-- Data section follows --

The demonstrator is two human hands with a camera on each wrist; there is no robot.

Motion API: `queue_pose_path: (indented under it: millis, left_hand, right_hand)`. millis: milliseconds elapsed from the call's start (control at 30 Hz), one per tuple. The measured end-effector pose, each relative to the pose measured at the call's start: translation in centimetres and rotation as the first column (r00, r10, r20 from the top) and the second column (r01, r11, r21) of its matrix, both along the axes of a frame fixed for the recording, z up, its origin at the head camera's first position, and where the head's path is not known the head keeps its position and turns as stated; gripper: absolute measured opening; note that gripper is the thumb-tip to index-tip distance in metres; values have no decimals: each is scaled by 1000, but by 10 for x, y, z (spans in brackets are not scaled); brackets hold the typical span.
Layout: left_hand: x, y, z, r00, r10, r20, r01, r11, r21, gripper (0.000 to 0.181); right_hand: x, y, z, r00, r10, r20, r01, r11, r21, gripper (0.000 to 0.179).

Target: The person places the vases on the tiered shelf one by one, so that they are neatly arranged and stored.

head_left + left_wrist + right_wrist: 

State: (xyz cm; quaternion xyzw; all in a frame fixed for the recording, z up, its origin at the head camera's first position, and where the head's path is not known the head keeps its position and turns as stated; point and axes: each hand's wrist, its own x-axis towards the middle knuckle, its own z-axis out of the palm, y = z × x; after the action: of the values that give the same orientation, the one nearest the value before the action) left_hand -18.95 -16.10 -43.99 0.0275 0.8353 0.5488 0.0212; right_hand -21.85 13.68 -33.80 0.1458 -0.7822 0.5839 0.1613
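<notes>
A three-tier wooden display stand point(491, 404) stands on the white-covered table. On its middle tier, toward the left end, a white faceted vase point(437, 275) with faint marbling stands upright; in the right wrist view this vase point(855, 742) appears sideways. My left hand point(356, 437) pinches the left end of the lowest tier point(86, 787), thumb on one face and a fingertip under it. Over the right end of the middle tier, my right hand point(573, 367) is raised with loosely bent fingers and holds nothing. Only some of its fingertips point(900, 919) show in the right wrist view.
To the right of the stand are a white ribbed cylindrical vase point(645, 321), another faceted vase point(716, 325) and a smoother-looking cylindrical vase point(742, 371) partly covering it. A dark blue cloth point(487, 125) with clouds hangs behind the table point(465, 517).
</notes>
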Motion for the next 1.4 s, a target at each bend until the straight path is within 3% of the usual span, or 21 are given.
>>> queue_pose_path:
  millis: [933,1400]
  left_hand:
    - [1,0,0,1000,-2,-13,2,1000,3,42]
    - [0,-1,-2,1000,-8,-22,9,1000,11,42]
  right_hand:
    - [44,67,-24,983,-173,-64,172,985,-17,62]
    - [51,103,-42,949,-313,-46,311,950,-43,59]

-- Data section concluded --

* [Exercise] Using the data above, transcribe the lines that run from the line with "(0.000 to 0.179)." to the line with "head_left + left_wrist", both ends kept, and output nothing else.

* [Task answer]
Layout: left_hand: x, y, z, r00, r10, r20, r01, r11, r21, gripper (0.000 to 0.181); right_hand: x, y, z, r00, r10, r20, r01, r11, r21, gripper (0.000 to 0.179).

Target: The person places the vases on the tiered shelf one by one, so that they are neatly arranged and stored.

head_left + left_wrist + right_wrist: 

This output requires nothing further.